TASK TO CARRY OUT
All entries are to be reproduced exactly; the pictures are to be omitted.

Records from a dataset
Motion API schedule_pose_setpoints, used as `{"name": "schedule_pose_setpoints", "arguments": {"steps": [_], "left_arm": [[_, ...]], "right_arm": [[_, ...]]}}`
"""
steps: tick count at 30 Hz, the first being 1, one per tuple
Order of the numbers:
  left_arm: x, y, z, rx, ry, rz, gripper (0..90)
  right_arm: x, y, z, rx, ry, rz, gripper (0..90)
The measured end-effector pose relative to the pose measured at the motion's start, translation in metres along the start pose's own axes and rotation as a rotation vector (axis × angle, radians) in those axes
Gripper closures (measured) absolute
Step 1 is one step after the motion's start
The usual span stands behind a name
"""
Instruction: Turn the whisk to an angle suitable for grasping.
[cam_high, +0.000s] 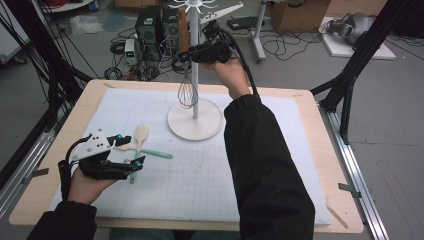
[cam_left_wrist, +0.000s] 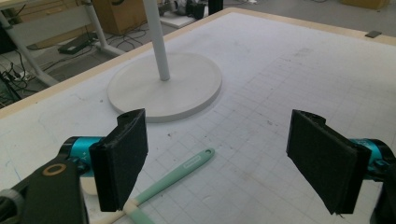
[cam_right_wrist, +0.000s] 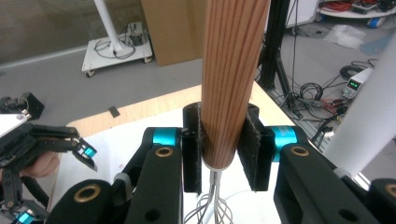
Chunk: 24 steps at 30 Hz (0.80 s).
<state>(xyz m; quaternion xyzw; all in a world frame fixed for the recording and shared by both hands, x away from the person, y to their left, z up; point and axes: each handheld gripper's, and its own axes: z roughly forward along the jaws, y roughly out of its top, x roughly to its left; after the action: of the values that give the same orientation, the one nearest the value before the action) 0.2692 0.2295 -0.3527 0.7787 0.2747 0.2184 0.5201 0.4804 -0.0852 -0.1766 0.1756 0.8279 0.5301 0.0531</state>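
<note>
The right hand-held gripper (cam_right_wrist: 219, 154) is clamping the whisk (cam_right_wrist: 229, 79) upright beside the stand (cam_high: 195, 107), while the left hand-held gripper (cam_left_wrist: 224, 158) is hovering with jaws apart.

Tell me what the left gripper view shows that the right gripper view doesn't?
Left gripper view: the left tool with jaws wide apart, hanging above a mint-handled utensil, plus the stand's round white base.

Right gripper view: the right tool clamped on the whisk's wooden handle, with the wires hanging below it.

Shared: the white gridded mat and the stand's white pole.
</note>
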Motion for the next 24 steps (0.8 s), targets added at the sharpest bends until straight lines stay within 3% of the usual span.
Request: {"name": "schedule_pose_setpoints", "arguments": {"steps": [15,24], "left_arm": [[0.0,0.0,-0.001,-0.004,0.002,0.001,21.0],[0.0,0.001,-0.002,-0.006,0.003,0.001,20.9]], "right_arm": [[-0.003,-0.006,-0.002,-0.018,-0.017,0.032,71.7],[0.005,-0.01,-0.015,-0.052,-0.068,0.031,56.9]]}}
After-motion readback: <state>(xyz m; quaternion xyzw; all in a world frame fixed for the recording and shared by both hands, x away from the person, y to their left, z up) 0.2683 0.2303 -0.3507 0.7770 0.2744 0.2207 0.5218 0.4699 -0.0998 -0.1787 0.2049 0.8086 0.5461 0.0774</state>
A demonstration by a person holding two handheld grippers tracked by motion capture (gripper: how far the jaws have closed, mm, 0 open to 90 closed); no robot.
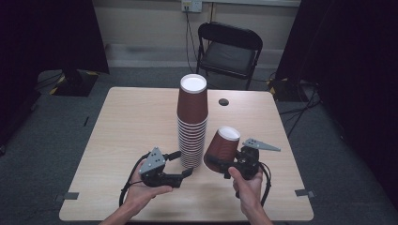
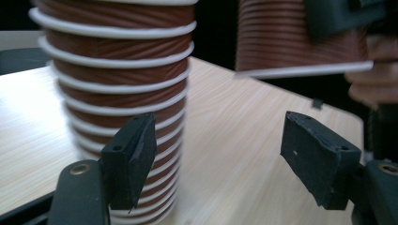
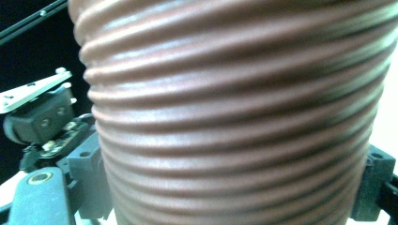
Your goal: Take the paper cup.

WORKED SOLUTION
Motion API schedule_pose_setpoints, used as `{"name": "schedule_pose_setpoints", "arguments": {"steps": [_], "left_arm": [[_, ...]], "right_arm": [[_, ...]]}}`
"""
steps: tick count at 30 Hz, the first being 1, one per tuple
Order of the numbers:
  left_arm: x, y, z, rx, ry, rz, gripper (0..90)
  right_arm: x, y, z, rx, ry, rz, gripper (0..90)
The measured end-effector pose relative to the pose measured at the motion's start, translation in metres along the start pose's own axes and rotation as a rotation vector (axis × angle, radians) in those axes
Gripper closures (measured) absolute
Step 1 is one step after the motion's start
The usual span stands behind a name
"""
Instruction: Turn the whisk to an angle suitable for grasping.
[cam_high, +0.000s] 
[cam_left_wrist, +0.000s] 
[cam_right_wrist, +0.000s] 
Chunk: 24 steps at 30 Hz (0.80 s).
<state>(xyz m; quaternion xyzw; all in a world frame fixed for the recording and shared by both hands, x away from the person, y to their left, z up; point and axes: each handheld gripper's, and its own axes: z roughly forward along the jaws, y roughly out of its top, x roughly to its left; after the action: of the values that give the same orientation, the one nearest the value before the action) 0.2692 0.2295 -0.3527 0.7787 0.2747 0.2184 0.5201 0.4804 -0.0852 -0.1766 0.1756 0.8279 0.5301 0.0531</state>
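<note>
The right hand-held gripper (cam_right_wrist: 219, 154) is clamping the whisk (cam_right_wrist: 229, 79) upright beside the stand (cam_high: 195, 107), while the left hand-held gripper (cam_left_wrist: 224, 158) is hovering with jaws apart.

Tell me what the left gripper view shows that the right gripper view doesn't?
Left gripper view: the left tool with jaws wide apart, hanging above a mint-handled utensil, plus the stand's round white base.

Right gripper view: the right tool clamped on the whisk's wooden handle, with the wires hanging below it.

Shared: the white gridded mat and the stand's white pole.
</note>
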Motion for the next 24 steps (0.8 s), targets added at the sharpest bends until straight lines stay within 3% of the usual span.
Request: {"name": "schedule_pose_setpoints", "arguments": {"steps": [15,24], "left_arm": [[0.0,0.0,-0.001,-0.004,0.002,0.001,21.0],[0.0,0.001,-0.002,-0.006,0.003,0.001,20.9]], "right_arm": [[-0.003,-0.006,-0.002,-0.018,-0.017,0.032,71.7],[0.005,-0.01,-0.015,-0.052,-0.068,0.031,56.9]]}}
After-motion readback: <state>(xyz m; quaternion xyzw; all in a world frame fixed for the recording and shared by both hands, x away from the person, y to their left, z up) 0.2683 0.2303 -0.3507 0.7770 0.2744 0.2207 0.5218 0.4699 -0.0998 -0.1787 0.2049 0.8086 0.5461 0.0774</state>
A demonstration by a person holding two handheld grippers tracked by motion capture (gripper: how far the jaws have closed, mm, 0 open to 90 closed); no robot.
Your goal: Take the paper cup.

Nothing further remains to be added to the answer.